REQUIRED ACTION: Your answer should consist of the lines holding "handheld", copied from the material below.
#####
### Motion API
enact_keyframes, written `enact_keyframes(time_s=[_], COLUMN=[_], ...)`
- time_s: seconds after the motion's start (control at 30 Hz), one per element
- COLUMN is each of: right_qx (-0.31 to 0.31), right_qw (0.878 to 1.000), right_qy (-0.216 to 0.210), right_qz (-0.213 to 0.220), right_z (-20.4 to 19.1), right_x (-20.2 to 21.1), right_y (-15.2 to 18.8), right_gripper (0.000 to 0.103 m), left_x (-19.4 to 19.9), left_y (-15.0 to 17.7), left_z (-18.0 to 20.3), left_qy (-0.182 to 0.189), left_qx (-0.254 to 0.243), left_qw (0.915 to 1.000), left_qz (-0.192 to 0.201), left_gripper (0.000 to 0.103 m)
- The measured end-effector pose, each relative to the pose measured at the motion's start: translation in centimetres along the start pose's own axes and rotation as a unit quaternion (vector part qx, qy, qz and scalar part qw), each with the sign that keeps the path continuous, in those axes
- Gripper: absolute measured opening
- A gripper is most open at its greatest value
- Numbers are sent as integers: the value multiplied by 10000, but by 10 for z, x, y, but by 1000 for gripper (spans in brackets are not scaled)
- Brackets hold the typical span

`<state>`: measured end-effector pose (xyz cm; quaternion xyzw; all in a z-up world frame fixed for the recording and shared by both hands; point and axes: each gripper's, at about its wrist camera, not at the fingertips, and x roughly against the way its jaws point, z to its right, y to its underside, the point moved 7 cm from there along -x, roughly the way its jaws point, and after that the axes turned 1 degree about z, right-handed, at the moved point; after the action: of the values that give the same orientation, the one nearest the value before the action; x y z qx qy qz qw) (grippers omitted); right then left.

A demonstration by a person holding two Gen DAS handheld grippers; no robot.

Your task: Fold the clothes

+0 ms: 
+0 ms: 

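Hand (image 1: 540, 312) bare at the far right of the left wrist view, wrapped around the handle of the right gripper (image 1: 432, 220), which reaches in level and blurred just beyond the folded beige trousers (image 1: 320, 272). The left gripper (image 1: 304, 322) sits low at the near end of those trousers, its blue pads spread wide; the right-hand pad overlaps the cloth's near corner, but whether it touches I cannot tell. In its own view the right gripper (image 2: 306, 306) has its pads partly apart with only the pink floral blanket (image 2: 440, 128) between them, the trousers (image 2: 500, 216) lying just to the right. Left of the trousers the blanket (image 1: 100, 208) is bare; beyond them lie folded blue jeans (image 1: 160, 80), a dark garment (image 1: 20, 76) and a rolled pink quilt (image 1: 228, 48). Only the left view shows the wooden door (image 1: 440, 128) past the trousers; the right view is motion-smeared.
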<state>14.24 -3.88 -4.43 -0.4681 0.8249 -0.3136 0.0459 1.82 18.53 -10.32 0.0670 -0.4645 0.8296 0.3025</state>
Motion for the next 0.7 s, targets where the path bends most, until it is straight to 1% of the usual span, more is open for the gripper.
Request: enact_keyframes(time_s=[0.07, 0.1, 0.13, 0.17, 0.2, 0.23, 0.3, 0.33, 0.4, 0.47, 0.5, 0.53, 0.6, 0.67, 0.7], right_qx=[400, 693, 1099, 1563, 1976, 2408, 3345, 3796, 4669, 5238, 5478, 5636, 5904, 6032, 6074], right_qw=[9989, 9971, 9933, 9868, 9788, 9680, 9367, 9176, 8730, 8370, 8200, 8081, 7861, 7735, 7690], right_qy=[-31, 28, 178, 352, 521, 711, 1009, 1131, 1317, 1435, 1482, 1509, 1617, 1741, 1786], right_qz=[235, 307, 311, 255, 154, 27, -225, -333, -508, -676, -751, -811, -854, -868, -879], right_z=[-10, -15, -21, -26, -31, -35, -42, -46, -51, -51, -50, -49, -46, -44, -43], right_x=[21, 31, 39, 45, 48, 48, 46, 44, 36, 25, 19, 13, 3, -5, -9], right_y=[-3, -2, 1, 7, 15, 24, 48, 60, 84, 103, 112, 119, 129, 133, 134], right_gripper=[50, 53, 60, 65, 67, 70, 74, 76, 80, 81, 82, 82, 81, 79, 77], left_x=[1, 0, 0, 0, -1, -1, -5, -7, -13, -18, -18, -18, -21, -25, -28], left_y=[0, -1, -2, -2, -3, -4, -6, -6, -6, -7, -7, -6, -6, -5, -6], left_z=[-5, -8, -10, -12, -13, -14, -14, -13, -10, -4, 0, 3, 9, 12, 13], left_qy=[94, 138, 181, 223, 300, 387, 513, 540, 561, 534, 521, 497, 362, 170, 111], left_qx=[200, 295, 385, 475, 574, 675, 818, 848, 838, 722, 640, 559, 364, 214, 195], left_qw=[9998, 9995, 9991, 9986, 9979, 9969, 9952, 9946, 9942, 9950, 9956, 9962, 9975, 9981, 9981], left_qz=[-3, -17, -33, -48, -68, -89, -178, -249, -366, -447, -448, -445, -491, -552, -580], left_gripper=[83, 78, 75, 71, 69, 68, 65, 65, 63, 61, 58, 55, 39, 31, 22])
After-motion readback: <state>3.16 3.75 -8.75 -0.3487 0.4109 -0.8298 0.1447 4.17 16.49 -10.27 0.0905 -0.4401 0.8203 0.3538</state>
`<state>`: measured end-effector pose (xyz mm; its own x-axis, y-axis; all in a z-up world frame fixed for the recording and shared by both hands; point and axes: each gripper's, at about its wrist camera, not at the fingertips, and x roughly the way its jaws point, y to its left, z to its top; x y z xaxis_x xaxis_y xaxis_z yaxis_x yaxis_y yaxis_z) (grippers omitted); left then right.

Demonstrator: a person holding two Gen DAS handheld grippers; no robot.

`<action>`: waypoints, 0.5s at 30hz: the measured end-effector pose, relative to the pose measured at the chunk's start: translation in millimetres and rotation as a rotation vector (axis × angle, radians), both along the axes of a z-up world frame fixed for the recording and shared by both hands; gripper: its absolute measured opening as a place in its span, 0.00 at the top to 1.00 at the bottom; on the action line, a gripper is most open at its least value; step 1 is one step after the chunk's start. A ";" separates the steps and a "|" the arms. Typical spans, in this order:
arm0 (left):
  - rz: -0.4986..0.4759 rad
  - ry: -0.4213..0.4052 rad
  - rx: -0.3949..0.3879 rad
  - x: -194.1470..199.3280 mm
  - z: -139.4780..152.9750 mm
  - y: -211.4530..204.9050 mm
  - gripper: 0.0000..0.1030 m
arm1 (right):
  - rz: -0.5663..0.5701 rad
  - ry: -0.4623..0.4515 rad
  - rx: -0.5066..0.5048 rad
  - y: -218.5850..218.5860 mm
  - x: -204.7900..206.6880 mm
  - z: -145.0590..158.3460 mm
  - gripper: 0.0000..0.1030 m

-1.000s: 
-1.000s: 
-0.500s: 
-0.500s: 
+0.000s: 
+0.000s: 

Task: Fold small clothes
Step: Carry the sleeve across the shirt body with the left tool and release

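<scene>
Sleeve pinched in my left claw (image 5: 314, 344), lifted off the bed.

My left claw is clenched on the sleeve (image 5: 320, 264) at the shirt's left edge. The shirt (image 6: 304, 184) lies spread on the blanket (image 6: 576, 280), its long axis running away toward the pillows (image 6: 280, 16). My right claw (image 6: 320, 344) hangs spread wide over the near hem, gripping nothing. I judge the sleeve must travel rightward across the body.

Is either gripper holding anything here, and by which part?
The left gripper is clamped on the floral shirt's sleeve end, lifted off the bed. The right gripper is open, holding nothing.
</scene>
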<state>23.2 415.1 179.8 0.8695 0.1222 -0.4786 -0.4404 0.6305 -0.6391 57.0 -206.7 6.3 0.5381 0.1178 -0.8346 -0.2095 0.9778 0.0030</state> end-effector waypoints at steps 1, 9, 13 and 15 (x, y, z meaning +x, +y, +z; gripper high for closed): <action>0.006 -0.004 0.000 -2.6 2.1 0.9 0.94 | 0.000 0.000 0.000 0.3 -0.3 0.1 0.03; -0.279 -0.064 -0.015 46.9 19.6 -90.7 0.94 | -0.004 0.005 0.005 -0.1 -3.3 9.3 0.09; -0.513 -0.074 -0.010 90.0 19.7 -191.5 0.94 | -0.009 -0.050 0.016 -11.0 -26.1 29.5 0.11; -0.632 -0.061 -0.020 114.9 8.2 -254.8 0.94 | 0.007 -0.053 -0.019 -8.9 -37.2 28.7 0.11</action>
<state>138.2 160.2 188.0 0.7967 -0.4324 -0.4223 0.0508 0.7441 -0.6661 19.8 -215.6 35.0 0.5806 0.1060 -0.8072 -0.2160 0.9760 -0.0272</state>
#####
TASK ANSWER:
A demonstration by a person holding two Gen DAS handheld grippers; no robot.
Demonstrator: a person holding two Gen DAS handheld grippers; no robot.

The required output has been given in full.